> _Task to carry out_:
Please restate the records that follow exactly, skipping their images.

> _Source information_:
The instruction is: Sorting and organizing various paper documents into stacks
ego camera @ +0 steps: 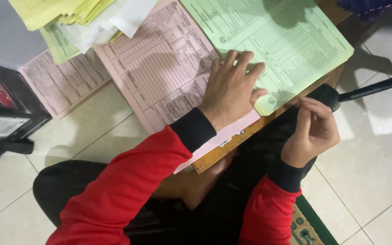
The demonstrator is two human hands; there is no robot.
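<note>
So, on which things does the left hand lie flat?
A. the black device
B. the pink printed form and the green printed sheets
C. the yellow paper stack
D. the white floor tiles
B: the left hand lies spread across the pink printed form and the green printed sheets.

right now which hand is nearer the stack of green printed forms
Left. The left hand lies flat across the pink printed sheet, its fingers touching the stack of green printed forms. The right hand is curled just off the stack's lower corner, apart from it.
</note>
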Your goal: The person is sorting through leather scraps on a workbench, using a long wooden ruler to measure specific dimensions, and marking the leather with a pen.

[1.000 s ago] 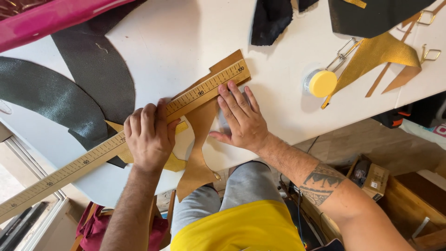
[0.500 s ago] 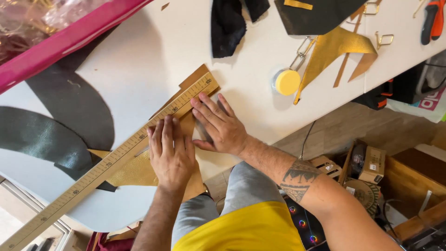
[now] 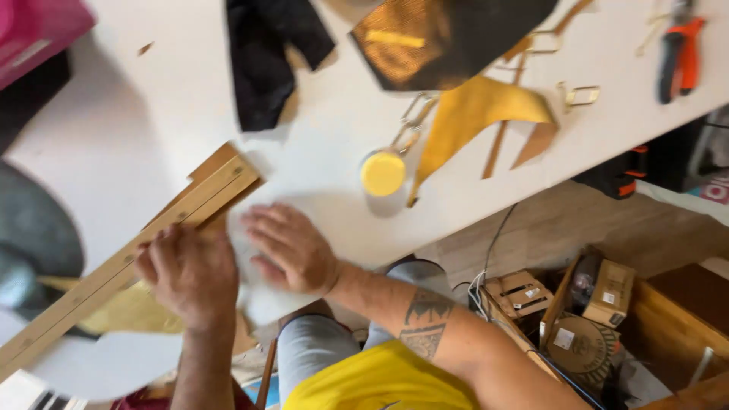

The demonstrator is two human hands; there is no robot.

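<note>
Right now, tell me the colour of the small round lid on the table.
Yellow; the round lid shows best in the head view.

Bright daylight, heavy motion blur throughout, soft shadows, white table (image 3: 152, 114) perhaps slightly overexposed

Seen from above: bare forearms, no sleeves reaching the wrists, no rings or watch visible through the motion blur. Left hand (image 3: 190, 273) and right hand (image 3: 292, 247) uncovered, without gloves. Dark geometric tattoo, banded and triangular, across the right forearm (image 3: 427, 311). Bright yellow top (image 3: 380, 383) at the bottom edge; grey trousers or shorts (image 3: 311, 349) over both thighs.
</note>
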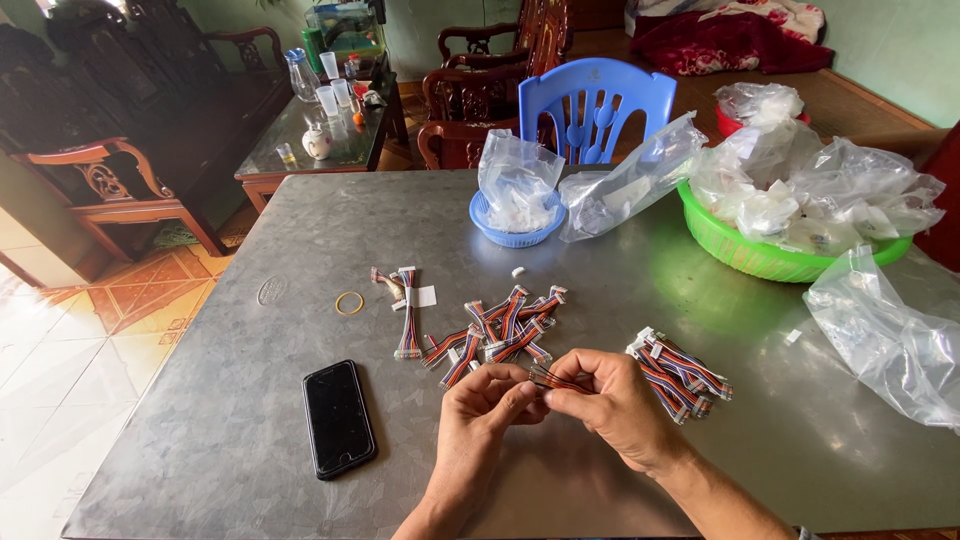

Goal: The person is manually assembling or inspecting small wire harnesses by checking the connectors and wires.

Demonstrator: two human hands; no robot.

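Hands: left hand (487, 402) and right hand (603, 398), fingers pinched on one multicoloured wire harness (553, 380) above the surface (240, 420).
Done, apparently: neat bundle (680, 373) by the right hand.
Left: loose pile (500, 330).

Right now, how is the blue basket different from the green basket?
The blue basket is small and sits mid-table; the green basket is much bigger and sits toward the right edge. The blue basket holds one clear bag; the green basket is heaped with many. Both are round plastic baskets on the grey table.
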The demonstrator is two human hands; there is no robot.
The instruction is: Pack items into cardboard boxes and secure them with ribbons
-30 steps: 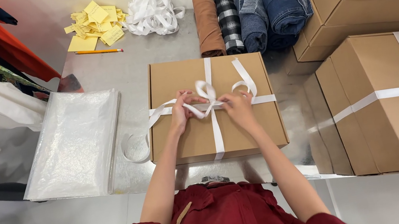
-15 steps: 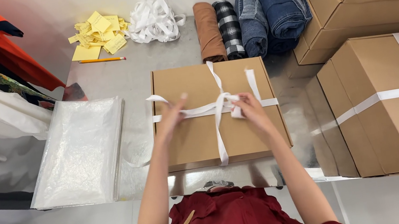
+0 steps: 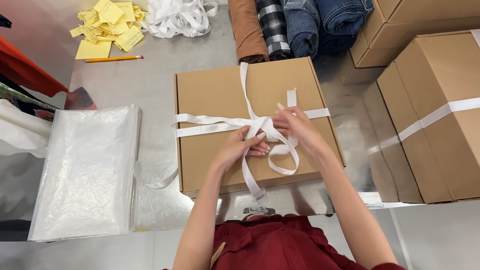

> _Written solution_:
The instruction is: Sorting and organizing various paper documents into stacks
ego camera @ +0 steps: 
The demonstrator is two human hands; there is no robot.
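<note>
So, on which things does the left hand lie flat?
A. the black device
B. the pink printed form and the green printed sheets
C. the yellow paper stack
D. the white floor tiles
B: the left hand lies spread across the pink printed form and the green printed sheets.

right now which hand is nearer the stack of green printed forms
Left. The left hand lies flat across the pink printed sheet, its fingers touching the stack of green printed forms. The right hand is curled just off the stack's lower corner, apart from it.
</note>
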Your goal: The person is sorting through leather scraps on a workbench, using a long wooden ruler to measure specific dimensions, and marking the leather with a pen.

[1.000 s ago] 
[0.500 s ago] 
[now] 

The demonstrator is two human hands; there is no robot.

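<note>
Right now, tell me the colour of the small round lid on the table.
Yellow; the round lid shows best in the head view.

Bright daylight, heavy motion blur throughout, soft shadows, white table (image 3: 152, 114) perhaps slightly overexposed

Seen from above: bare forearms, no sleeves reaching the wrists, no rings or watch visible through the motion blur. Left hand (image 3: 190, 273) and right hand (image 3: 292, 247) uncovered, without gloves. Dark geometric tattoo, banded and triangular, across the right forearm (image 3: 427, 311). Bright yellow top (image 3: 380, 383) at the bottom edge; grey trousers or shorts (image 3: 311, 349) over both thighs.
</note>
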
Goal: The person is manually assembling or inspecting small wire harnesses by checking the connectors and wires.

Demonstrator: two human hands; no robot.

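Hands: left hand (487, 402) and right hand (603, 398), fingers pinched on one multicoloured wire harness (553, 380) above the surface (240, 420).
Done, apparently: neat bundle (680, 373) by the right hand.
Left: loose pile (500, 330).

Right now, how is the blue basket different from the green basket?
The blue basket is small and sits mid-table; the green basket is much bigger and sits toward the right edge. The blue basket holds one clear bag; the green basket is heaped with many. Both are round plastic baskets on the grey table.
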The demonstrator is two human hands; there is no robot.
The instruction is: Pack items into cardboard boxes and secure them with ribbons
-30 steps: 
-15 steps: 
+0 steps: 

No further output is required.